WHAT IS EXPECTED =>
Return verbatim every line from the first line of the data below to the line that contains "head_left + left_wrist", inclusive, and no further.

*** THE DATA Section Begins ***

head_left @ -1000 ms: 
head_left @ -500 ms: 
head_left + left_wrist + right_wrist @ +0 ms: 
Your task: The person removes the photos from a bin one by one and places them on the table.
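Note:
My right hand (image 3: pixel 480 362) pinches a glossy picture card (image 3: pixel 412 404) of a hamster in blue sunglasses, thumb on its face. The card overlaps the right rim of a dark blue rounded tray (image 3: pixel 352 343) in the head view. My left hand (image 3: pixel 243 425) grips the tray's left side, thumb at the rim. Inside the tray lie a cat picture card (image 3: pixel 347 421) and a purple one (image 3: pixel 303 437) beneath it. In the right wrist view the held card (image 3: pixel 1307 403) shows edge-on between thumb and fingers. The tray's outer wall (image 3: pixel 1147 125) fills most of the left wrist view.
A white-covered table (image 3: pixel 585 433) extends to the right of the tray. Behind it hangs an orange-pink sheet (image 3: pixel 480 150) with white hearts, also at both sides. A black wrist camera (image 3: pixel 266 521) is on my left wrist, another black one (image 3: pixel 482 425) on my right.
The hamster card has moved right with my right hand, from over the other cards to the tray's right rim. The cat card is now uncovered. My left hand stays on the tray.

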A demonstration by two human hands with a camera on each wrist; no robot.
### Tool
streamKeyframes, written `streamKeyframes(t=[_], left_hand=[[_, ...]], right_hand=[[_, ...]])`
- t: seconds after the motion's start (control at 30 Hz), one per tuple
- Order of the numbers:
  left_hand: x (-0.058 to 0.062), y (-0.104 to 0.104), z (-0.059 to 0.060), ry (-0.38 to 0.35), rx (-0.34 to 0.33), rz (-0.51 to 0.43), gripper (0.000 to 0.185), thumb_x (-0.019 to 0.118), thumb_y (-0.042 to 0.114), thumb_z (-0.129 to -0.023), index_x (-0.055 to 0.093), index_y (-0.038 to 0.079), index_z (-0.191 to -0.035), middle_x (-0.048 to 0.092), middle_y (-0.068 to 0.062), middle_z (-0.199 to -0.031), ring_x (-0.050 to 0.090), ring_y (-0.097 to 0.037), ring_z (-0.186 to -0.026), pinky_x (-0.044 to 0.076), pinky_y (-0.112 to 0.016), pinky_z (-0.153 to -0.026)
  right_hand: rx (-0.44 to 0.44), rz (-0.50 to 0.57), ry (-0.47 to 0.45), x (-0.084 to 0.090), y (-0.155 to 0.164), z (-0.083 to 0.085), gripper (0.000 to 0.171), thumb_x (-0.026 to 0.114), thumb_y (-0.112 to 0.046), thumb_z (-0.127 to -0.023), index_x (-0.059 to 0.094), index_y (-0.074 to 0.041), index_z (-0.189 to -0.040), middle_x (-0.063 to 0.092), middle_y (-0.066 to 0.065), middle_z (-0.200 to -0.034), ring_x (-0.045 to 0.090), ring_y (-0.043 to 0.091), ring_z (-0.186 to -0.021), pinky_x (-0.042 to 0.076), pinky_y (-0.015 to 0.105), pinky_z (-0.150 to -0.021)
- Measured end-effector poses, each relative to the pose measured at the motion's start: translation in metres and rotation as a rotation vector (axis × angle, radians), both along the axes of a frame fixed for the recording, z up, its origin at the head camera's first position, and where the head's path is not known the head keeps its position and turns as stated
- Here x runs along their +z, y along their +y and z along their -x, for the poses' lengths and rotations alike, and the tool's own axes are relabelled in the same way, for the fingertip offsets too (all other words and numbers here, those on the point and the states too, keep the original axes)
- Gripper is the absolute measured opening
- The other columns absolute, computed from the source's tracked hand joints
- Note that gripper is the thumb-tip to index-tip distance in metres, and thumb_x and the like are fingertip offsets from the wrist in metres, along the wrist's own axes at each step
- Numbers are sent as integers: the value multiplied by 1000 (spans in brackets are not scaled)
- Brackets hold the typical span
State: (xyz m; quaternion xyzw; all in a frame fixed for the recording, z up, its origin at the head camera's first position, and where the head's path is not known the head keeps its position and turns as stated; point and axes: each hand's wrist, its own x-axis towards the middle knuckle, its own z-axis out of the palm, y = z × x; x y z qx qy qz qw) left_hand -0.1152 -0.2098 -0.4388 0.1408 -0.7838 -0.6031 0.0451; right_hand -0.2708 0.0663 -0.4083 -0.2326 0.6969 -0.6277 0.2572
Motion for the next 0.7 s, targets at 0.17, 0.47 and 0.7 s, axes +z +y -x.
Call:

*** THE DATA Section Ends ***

WRITTEN REPLY =>
head_left @ -1000 ms: 
head_left @ -500 ms: 
head_left + left_wrist + right_wrist @ +0 ms: 

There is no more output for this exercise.